Watching Jordan Peele’s directorial debut, Get Out, my mind couldn’t help but reflect back to one of his (and Keegan Michael-Key’s) most controversial skits from Key and Peele. For two minutes, Key impersonates a racist, trigger-happy white cop who shoots down every single unarmed black man in the street. The satirical sketch uncomfortably exposed and commented on the epidemic in America of cops profiling and gunning down seemingly innocent people of colour.

I remembered laughing nervously, because I found no other way to respond. These two had made a resounding point.

For five seasons, the dynamic duo of Key and Peele proved their worth as brilliant social commentators and expert craftsmen in the art of topical parody and comedic timing.

Their show did what all great comedy ought to do; it told the truth. No matter how hard it was to swallow and accept that truth.

With Get Out, we see Peele branching out on his own as a filmmaker (and possibly as a budding auteur) and extending his range outside of the sketch comedy format he helped reinvigorate.

Thankfully, his switch to the horror genre didn’t force him to forget about or undermine one of his greatest skills. He is a masterful, awkward truth teller. Conceived in a #BlackLivesMatter era, Get Out does everything in its power to burrow deep underneath society’s skin with the clear intention to provoke everyone’s ‘race’ button. Peele wants to not only expose and lacerate our never-ending struggle with race relations, but he wants anyone who has ever said, “I’m not racist because…” to take a good hard look in the mirror.

Chris (Daniel Kaluuya) is a black man, dating a white girl, Rose (Allison Williams). After a five month courtship, we meet these two as they are about to embark on a trip to her folks’ estate outside the city. The problem is: Rose hasn’t let on to her parents that her boyfriend is black. “Don’t worry,” she says. “They’re staunch liberals.”

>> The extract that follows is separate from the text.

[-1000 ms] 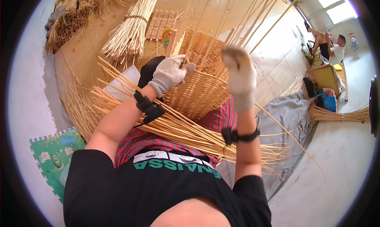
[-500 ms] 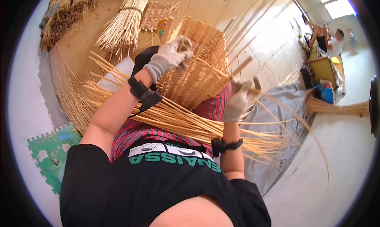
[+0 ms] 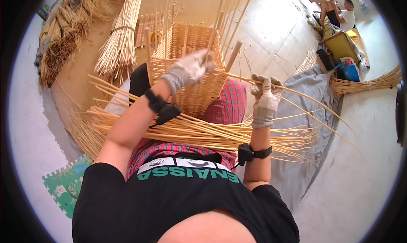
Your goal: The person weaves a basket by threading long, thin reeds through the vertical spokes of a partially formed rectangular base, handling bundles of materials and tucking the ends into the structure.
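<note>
A woven wicker basket (image 3: 199, 92) rests tilted on my lap, with thick corner posts and several thin upright stakes rising from its rim. My gloved left hand (image 3: 190, 70) is at the near rim, beside an upright stake. Motion smears its fingers, so their grip does not show. To the right of the basket, my gloved right hand (image 3: 266, 99) is closed on two pale wicker rods (image 3: 306, 97). These run from the basket's right corner through the fingers and trail off to the right.
A bundle of loose wicker rods (image 3: 190, 135) lies across my lap. Tied bundles stand at the back left (image 3: 118, 39) and lie at the far right (image 3: 368, 83). Grey cloth (image 3: 296, 128) covers the floor on the right. A person (image 3: 345, 16) sits at the far right beside a small table.
The basket has turned more upright and shifted left in view. My left hand has moved a little right along the rim. My right hand has moved away from the basket's corner, sliding out along the rods.
</note>
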Demonstrator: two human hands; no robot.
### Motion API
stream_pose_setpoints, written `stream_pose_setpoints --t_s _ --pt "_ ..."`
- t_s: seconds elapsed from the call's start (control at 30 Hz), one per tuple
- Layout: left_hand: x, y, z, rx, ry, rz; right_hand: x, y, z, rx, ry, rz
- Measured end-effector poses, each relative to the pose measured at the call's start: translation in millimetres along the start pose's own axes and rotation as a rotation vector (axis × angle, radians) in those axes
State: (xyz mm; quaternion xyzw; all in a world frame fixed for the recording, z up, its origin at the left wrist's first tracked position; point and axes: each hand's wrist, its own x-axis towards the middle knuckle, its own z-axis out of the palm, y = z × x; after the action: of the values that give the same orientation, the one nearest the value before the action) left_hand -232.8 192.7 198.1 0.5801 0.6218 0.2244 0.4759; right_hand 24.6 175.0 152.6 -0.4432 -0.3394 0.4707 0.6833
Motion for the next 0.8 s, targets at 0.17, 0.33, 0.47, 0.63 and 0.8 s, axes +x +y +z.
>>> stream_pose_setpoints --t_s 0.17,0.33,0.47,0.63,0.8 --pt "21.2 -29.8 26.1 0.059 0.156 0.005 57.8 -25.2 86.3 -0.416 -0.314 -0.507" --pt "15.2 -5.4 26.0 0.007 0.180 -0.130 131.1 -43.6 133.8 -0.356 -0.563 -0.337" --pt "8.7 -21.0 24.9 -0.137 0.198 -0.117 74.9 -43.7 59.6 -0.224 -0.146 -0.291" --pt "0.9 -30.8 41.9 0.224 0.816 0.540 51.2 22.9 -2.5 -0.036 0.110 -0.275" --pt "17.4 -26.1 63.7 0.718 0.721 0.882 66.9 21.7 -14.7 0.008 -0.042 -0.274"
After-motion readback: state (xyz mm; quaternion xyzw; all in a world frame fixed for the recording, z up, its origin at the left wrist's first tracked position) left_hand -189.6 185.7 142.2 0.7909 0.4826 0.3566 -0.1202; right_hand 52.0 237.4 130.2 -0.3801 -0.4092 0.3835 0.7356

Think Meet the Parents meets Who’s Coming to Dinner that plays a lot like a spiritual sequel to one of last year’s best films, Karyn Kusama’s The Invitation.

Upon their arrival, we’re quickly introduced to Rose’s wannabe-progressive parents played by the always-superb Bradley Whitford and Catherine Kenner. They hug, they’re super-accommodating and they present themselves as culturally hip, but their behaviour and words feel at odds with something that is brewing behind their eyes.

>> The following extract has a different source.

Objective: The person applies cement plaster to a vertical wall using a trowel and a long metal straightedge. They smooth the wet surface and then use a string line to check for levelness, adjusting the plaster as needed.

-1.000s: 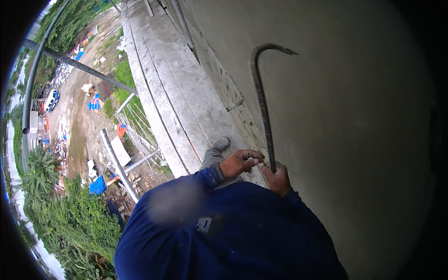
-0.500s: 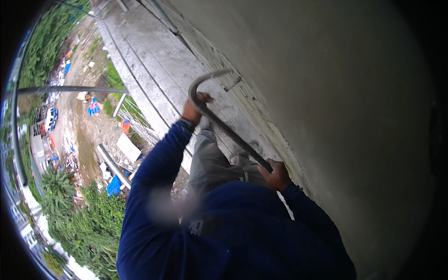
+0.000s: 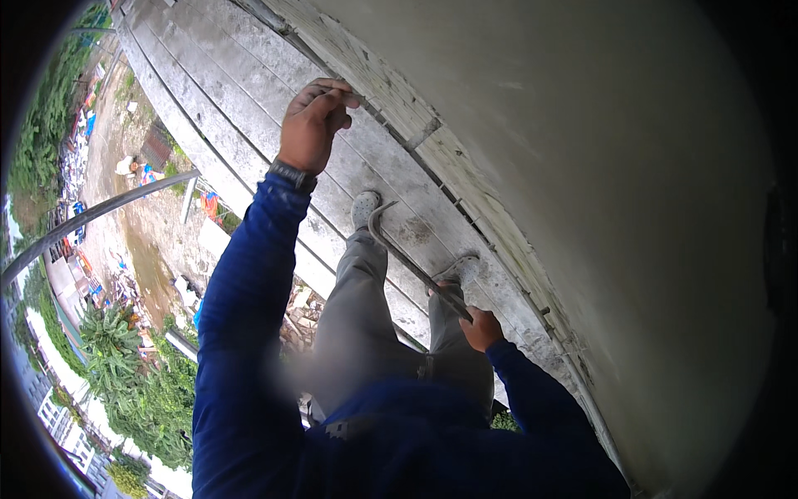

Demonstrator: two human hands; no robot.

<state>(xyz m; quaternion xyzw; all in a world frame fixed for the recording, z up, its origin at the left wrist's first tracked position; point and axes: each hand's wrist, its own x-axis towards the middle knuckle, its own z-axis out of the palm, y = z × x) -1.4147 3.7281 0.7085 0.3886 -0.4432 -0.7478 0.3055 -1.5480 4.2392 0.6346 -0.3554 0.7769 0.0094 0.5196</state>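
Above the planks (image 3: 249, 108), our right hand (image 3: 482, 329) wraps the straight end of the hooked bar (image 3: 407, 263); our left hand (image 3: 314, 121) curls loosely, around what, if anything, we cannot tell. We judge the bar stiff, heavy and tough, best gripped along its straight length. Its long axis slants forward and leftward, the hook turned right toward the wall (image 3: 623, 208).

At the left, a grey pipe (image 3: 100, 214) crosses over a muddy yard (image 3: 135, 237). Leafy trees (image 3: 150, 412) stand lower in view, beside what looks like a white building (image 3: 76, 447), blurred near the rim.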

As he meets more white, well-to-do family and friends, Chris begins to notice that the limited black people he comes into contact with seem to be removed from reality; almost zombified. Kaluuya plays Chris with warmth, affability and charm and we quickly side with his growing mistrust of these strange people and the odd fascination with the colour of his skin.

Get Out is a collection of mounting microaggressions (casual degradation/negative racial slights of a marginalised group) and excruciating racial paranoia that cleverly subverts and deconstructs the tropes of the horror genre to make scathing social observations about the appropriation of black culture into white culture.

Typically if you were a black male in a horror film, you’d be hugely underdeveloped and the first to die. But here our horror protagonist is a fully realised and constructed black character. But what’s important here is that Chris is just an ordinary guy. An everyman. He’s a somewhat gifted photographer, but there’s nothing of great significance that can explain why the wealthy elites fawn over him so. Other than the fact that he’s black.

The villains of this picture aren’t supernatural monsters or serial killers with William Shatner masks and large knives. They’re not even neo-Nazi’s or southern rednecks. They’re middle-class white liberals who are sickeningly obsessed with the black experience; the exotic other. They do wear masks, just not in a way we’ve ever seen before.

With Donald Trump now in the White House, Get Out’s cinematic release could not come at a more appropriate and relevant time. To many, Barack Obama’s presidency symbolised America’s move into a post-racial era. Peele couldn’t have known how the election would turn out, but his satirical masterpiece marks the launch of a new era of filmmaking reactions to a Trumped-up America and the knowledge that a post-racial US was an absurd fantasy.

Peele understands this sad realisation and visualises it as a powerful recurring image throughout the film, of Chris sinking deeply into a surreal black abyss. He’s voiceless, powerless and restrained, while all the white characters peer down at him from above.

It’s an African American Horror Story.